- [PROBLEM REQUIREMENTS]: Pictures are to be left out. Copy exactly, and only, the lines from the start of the entries below to the line with "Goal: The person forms", both included.

==========

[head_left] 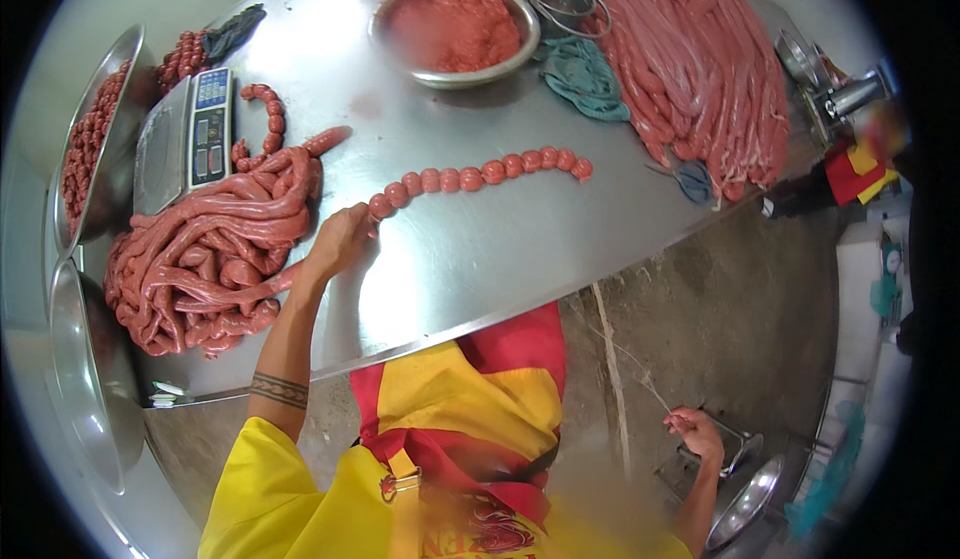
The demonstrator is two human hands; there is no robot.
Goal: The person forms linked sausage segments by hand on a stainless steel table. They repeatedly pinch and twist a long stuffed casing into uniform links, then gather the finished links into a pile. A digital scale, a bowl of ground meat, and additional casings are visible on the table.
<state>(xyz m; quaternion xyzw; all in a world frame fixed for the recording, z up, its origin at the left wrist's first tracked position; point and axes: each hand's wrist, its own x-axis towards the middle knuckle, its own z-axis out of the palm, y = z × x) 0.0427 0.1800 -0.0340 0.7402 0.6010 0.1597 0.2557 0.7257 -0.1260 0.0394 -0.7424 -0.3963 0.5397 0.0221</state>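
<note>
My left hand point(343, 239) is closed around a long raw sausage, at the near end of a row of round tied sausage links point(450, 180). The links curve away to the right across the steel table. Left of that hand lies a heap of untied sausage point(215, 249), and one length of it runs up to my wrist. My right hand point(697, 433) is held out low on the right, past the table edge, its fingers pinched on a thin pale string point(650, 387). The string stretches up and left, and its far end is too faint to follow.
A digital scale point(208, 134) stands behind the heap. Steel bowls point(90, 359) line the left, one full of small links. A bowl of ground meat point(455, 34), a green cloth point(583, 77) and a large pile of filled sausage point(690, 69) lie farther back. Another person point(850, 171) is at far right.
</note>
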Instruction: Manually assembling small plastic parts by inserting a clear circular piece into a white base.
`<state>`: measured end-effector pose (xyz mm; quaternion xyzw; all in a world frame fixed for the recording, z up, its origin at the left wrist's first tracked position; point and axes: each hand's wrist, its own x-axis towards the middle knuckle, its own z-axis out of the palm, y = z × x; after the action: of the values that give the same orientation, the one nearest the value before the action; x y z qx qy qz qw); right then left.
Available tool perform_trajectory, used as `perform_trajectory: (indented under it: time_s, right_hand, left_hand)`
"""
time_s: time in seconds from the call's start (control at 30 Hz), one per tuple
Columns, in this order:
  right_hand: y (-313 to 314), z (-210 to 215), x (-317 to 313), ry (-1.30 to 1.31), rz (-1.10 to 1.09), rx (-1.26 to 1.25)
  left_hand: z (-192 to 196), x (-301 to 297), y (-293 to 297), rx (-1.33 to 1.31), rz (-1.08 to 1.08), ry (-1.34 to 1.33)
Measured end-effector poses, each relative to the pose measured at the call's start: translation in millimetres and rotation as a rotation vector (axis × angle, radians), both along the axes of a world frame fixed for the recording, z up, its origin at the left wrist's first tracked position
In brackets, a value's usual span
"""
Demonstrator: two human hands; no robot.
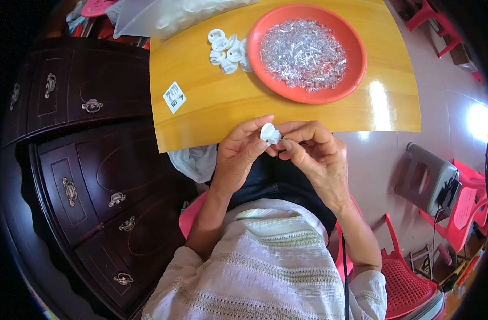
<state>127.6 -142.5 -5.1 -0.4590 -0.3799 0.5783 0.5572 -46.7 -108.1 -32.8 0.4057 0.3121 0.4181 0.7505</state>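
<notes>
Just past the table's near edge, my left hand grips a small white round plastic part between thumb and fingers. My right hand pinches a thin, pale piece against the side of that part; its exact shape is mostly hidden by the fingertips. A heap of small clear plastic pieces lies in a red round basin beyond my hands. Left of the basin sits a loose pile of similar white plastic parts.
The yellow wood-grain table carries a white printed label. At its far left corner rests a translucent bag of white parts. Dark drawer cabinets stand at left. To the right are a grey stool and pink plastic chairs.
</notes>
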Motion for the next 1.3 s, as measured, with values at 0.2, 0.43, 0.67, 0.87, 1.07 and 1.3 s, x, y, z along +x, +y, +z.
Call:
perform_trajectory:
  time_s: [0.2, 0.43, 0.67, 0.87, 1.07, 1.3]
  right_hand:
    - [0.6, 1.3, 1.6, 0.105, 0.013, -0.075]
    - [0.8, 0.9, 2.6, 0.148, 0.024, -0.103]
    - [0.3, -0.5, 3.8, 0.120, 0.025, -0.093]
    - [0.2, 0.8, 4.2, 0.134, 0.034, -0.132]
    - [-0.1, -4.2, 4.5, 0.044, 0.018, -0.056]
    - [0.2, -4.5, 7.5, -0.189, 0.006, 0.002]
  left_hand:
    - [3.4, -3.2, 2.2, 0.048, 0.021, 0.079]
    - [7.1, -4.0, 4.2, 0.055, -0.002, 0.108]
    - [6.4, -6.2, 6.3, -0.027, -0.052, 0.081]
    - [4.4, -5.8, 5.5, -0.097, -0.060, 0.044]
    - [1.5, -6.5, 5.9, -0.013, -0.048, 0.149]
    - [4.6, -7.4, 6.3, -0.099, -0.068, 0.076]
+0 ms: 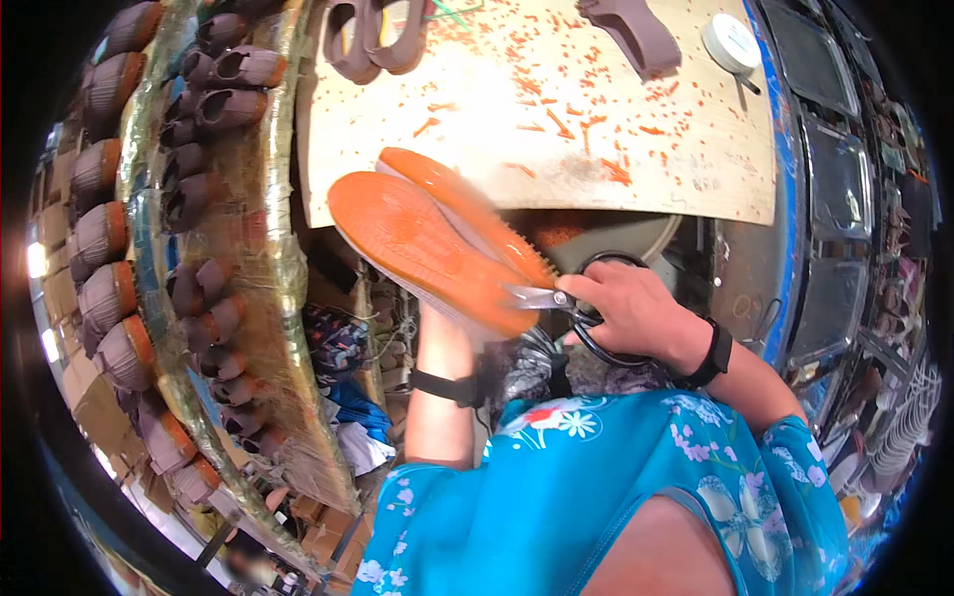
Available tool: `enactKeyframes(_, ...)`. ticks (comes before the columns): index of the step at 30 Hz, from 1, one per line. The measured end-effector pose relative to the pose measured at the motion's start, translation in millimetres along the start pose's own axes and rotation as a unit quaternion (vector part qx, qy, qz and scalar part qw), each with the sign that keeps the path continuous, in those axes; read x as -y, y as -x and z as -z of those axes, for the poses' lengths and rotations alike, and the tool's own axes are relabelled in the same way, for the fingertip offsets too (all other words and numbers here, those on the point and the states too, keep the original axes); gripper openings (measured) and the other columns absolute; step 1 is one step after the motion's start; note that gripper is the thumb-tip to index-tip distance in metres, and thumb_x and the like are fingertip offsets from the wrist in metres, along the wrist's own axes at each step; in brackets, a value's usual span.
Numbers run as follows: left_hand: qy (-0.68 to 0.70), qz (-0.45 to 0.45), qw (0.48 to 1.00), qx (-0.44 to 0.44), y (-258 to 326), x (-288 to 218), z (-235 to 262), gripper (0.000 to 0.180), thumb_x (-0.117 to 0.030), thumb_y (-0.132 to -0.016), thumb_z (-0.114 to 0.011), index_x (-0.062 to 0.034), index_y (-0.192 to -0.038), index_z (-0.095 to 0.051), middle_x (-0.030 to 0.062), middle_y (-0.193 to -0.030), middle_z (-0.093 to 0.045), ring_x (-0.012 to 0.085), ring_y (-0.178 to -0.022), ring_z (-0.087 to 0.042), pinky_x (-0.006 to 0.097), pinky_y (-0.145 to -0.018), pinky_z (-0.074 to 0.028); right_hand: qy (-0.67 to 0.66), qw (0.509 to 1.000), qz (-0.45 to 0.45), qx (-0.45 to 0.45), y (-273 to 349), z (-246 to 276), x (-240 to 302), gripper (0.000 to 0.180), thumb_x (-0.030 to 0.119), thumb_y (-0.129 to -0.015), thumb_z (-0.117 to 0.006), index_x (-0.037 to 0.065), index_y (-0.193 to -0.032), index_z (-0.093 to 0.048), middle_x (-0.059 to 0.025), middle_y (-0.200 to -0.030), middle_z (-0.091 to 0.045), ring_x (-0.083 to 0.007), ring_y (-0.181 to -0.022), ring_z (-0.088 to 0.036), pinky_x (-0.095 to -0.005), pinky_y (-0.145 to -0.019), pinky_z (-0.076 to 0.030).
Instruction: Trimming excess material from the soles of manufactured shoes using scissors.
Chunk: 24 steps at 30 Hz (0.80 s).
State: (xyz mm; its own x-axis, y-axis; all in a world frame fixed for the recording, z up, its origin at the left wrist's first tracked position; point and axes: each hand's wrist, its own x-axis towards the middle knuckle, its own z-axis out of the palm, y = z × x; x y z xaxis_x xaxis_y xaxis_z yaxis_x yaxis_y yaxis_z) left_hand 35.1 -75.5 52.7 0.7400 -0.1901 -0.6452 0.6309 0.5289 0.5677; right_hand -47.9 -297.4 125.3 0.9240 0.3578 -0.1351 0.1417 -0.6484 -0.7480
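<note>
A pair of shoes with bright orange soles (pixel 397 223) is held up in front of me, soles turned toward me. My left hand (pixel 444 323) holds them from underneath; its fingers are hidden behind the shoes and only the wrist shows. Scissors (pixel 588 306) with black loop handles are in my right hand (pixel 636 308), fingers wrapped round the loops. The blades reach the edge of the nearer sole at its heel end. Small orange bits fringe the edge of the farther sole.
A pale worktable (pixel 447 184) ahead is strewn with orange trimmings (pixel 561 124). Brown shoes (pixel 373 40), another brown shoe (pixel 636 38) and a white round tub (pixel 732 45) stand on it. Shelves of shoes (pixel 234 99) rise at left; dark trays (pixel 835 189) line the right.
</note>
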Motion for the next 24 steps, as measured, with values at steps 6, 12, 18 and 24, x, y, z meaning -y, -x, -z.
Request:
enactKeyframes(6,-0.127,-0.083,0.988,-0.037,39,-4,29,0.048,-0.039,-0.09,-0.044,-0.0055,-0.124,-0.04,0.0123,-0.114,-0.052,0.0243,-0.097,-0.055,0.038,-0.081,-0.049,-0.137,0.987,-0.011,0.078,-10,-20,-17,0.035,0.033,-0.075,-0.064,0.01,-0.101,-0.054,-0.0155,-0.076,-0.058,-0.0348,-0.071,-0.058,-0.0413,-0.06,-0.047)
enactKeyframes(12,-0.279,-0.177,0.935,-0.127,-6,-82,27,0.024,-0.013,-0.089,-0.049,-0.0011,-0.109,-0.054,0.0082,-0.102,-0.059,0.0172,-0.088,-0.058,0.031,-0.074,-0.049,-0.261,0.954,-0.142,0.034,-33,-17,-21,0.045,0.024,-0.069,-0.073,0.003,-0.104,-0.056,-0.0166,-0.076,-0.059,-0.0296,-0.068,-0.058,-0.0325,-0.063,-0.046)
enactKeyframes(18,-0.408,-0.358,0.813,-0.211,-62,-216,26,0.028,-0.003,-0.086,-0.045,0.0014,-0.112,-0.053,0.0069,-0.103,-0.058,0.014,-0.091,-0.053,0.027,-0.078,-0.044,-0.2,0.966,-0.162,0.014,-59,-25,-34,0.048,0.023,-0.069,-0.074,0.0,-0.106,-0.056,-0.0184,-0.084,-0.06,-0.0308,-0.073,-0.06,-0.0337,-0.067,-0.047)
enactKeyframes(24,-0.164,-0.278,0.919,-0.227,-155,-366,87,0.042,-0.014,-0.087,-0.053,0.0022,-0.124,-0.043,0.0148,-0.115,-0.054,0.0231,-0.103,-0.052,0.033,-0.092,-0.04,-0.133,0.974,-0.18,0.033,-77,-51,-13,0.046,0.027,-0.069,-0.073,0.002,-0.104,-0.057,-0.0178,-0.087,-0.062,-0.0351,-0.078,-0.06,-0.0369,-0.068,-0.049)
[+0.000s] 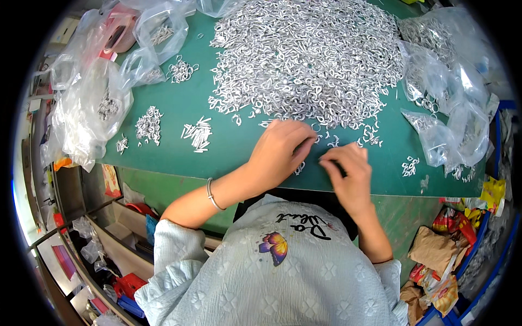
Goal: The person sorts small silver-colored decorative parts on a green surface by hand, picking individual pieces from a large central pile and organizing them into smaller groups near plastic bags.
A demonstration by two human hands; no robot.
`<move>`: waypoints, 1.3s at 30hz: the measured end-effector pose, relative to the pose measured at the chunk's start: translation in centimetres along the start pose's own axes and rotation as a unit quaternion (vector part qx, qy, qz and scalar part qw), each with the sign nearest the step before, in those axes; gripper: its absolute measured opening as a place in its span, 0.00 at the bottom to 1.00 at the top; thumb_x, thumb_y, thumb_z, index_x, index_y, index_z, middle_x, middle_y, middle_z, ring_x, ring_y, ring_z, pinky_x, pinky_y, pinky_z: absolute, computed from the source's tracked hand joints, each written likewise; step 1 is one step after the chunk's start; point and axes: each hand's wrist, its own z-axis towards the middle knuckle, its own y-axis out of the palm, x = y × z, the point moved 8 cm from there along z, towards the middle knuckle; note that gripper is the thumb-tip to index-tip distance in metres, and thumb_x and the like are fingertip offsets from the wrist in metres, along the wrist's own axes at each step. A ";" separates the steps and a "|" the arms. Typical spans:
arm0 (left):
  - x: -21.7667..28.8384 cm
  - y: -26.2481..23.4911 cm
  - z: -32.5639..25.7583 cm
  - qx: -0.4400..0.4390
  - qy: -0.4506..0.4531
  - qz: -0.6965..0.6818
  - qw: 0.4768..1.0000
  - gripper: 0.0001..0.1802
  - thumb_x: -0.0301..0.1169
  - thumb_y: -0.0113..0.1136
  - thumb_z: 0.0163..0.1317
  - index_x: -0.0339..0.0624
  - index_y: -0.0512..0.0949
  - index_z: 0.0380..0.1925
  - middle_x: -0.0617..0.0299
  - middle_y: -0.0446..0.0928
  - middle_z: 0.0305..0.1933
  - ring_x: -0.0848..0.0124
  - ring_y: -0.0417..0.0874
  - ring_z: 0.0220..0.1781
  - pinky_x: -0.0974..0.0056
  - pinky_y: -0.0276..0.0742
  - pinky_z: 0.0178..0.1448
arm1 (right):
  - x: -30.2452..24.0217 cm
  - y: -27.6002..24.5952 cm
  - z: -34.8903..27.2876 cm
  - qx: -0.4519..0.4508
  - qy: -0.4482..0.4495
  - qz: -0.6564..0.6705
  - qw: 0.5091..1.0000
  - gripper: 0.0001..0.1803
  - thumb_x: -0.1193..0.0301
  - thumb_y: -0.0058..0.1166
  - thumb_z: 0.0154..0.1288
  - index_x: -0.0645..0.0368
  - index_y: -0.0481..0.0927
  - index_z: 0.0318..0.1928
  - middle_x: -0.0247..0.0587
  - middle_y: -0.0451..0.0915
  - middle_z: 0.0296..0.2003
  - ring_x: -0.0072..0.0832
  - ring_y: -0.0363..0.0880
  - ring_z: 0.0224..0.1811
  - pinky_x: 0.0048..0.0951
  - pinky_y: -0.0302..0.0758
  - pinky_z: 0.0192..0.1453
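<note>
A large heap of small silver metal loop parts (pixel 307 57) covers the far middle of the green table (pixel 179 157). My left hand (pixel 280 149) rests palm down just below the heap, its fingers curled over a few loose parts. My right hand (pixel 348 176) is beside it near the table's front edge, fingertips pinched together on a small part that I cannot make out. A thin silver bracelet (pixel 212 195) sits on my left wrist. Small sorted piles lie to the left: straight pins (pixel 198 134) and loop parts (pixel 148 125).
Clear plastic bags (pixel 92 108) holding metal parts crowd the left edge, and more bags (pixel 451 108) line the right. A blue bin (pixel 457 255) of crumpled wrappers stands at the lower right. Shelves with red and blue items (pixel 125 285) sit under the table, lower left.
</note>
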 end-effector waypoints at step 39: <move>0.0 1.8 -2.6 -0.150 -0.012 0.016 0.988 0.10 0.22 0.63 0.57 0.40 0.79 0.39 0.58 0.75 0.40 0.59 0.76 0.43 0.58 0.68 0.45 | 0.9 -1.0 4.0 0.068 -0.063 -0.240 0.966 0.05 0.76 0.61 0.59 0.57 0.80 0.36 0.34 0.78 0.37 0.34 0.73 0.42 0.38 0.62 0.51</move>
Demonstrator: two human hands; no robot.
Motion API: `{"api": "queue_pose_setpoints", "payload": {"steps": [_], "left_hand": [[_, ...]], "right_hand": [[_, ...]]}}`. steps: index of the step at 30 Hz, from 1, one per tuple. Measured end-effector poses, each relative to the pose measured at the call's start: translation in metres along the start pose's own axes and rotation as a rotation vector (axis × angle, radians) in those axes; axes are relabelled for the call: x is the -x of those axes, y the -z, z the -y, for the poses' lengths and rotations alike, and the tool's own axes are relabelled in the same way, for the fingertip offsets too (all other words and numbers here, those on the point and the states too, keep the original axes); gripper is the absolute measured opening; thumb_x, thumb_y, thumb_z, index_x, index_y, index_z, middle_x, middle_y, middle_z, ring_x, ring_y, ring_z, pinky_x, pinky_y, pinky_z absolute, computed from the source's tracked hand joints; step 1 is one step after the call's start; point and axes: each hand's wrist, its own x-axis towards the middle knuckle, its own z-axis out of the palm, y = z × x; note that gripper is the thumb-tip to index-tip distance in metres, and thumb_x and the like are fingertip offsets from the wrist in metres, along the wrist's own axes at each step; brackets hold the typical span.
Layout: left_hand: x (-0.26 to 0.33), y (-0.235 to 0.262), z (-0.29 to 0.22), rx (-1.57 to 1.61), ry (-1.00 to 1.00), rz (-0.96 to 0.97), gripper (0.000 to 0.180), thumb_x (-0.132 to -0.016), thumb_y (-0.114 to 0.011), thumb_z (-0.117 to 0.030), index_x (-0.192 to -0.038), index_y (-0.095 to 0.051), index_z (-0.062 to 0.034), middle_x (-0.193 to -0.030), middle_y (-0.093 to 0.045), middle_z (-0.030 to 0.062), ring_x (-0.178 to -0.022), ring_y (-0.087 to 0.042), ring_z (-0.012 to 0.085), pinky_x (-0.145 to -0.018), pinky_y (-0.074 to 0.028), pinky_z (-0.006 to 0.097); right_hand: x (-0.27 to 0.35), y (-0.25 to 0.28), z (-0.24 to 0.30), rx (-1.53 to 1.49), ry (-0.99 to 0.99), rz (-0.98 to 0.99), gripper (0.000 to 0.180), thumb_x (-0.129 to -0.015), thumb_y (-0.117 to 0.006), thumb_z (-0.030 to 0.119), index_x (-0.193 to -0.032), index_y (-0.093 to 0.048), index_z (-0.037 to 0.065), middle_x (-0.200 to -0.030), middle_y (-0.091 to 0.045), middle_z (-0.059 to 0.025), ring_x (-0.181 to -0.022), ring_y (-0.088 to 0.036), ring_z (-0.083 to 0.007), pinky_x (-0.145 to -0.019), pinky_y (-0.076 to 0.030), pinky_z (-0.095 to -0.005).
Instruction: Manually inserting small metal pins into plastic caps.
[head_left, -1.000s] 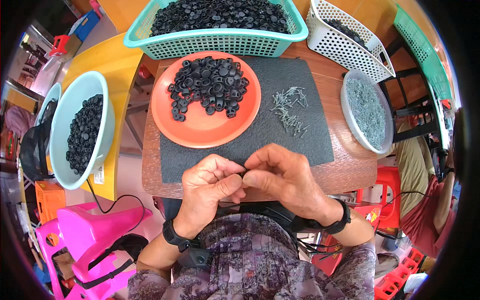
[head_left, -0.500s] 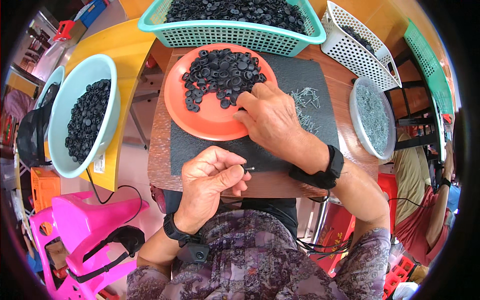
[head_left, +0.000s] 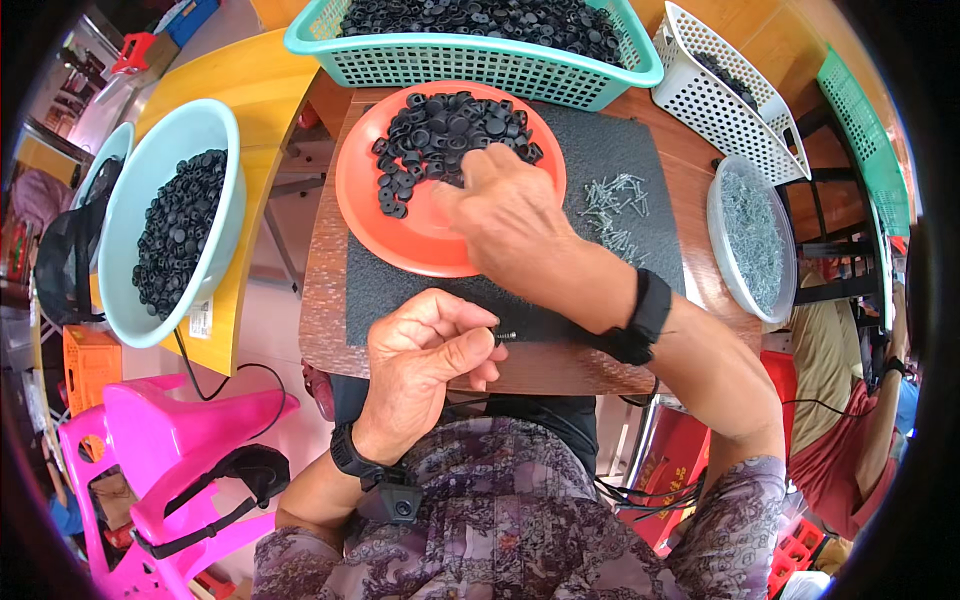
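Close to the table's front edge, my left hand (head_left: 420, 350) pinches a small screw (head_left: 507, 336) between thumb and fingertips; its threaded shank points right. My right hand (head_left: 505, 205) is over the orange plate (head_left: 385, 240), its fingertips at the near side of a heap of round black plastic caps (head_left: 430, 130). Those fingers are curled downward and slightly blurred, so whether they hold a cap is hidden. The plate rests on a dark mat (head_left: 610, 150), where loose silver screws (head_left: 612, 205) lie right of my right hand.
A turquoise basket (head_left: 470, 65) of black parts stands behind the plate, beside a white basket (head_left: 710, 115). At right is a clear tub (head_left: 720, 240) of screws. Left, a pale blue basin (head_left: 120, 290) of black caps sits by a yellow table (head_left: 265, 90). A pink chair (head_left: 170, 430) stands below.
My right hand has shifted up and left over the plate, further into the caps. My left hand stays nearly still with the screw. The whole view has moved slightly.
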Motion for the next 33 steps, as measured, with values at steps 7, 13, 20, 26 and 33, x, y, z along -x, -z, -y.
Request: {"api": "queue_pose_setpoints", "payload": {"steps": [7,13,20,26,33], "left_hand": [[-0.001,0.003,0.002,0.002,-0.029,0.009,0.017,-0.081,-0.066,-0.007,-0.092,-0.058,0.0034,-0.076,-0.064,0.0143,-0.059,-0.061,0.0140,-0.053,-0.048,0.022],[-0.001,0.001,-0.001,0.000,-0.047,0.014,0.018,-0.081,-0.066,-0.008,-0.092,-0.057,0.0039,-0.077,-0.064,0.0148,-0.059,-0.061,0.0148,-0.052,-0.049,0.023],[-0.002,-0.008,-0.010,0.077,-0.077,0.018,0.016,-0.081,-0.065,-0.004,-0.092,-0.056,0.0040,-0.078,-0.064,0.0171,-0.059,-0.061,0.0173,-0.053,-0.050,0.025],[-0.004,-0.022,-0.005,0.041,-0.105,0.031,0.017,-0.081,-0.065,-0.004,-0.092,-0.056,0.0040,-0.078,-0.064,0.0171,-0.060,-0.062,0.0170,-0.054,-0.050,0.025],[-0.005,-0.025,0.003,0.005,-0.144,-0.001,0.018,-0.080,-0.067,-0.005,-0.091,-0.056,0.0039,-0.078,-0.064,0.0161,-0.063,-0.063,0.0176,-0.054,-0.051,0.025]], "right_hand": [[-0.004,-0.006,-0.002,0.021,0.052,0.011,0.012,-0.058,-0.064,0.009,-0.069,-0.060,0.006,-0.071,-0.058,-0.0124,-0.070,-0.056,-0.0261,-0.059,-0.044,-0.0322],[0.013,0.007,-0.008,-0.463,-0.152,-0.174,0.013,-0.068,-0.061,0.006,-0.080,-0.059,0.002,-0.075,-0.058,-0.0148,-0.071,-0.056,-0.0323,-0.062,-0.046,-0.0391],[0.072,0.053,0.016,-0.712,-0.420,-0.077,0.028,-0.068,-0.067,0.003,-0.093,-0.055,0.001,-0.081,-0.058,-0.0142,-0.074,-0.057,-0.0333,-0.063,-0.046,-0.0404],[0.091,0.063,0.040,-0.800,-0.458,-0.128,0.028,-0.068,-0.066,-0.001,-0.094,-0.055,-0.001,-0.078,-0.056,-0.0139,-0.072,-0.055,-0.0326,-0.061,-0.045,-0.0390],[0.103,0.062,0.044,-0.928,-0.482,-0.222,0.031,-0.069,-0.063,-0.006,-0.099,-0.056,-0.004,-0.076,-0.056,-0.0149,-0.071,-0.054,-0.0323,-0.062,-0.044,-0.0382]]}}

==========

- [SOLUTION BELOW]:
[head_left] 
The demonstrator is two human hands; there is no robot.
Goal: The person forms linked sausage segments by hand on a stainless steel table. They repeatedly pinch and twist a long stuffed casing into uniform links, then gather the finished links into a pile. A digital scale, a bowl of ground meat, and additional casings are visible on the table.

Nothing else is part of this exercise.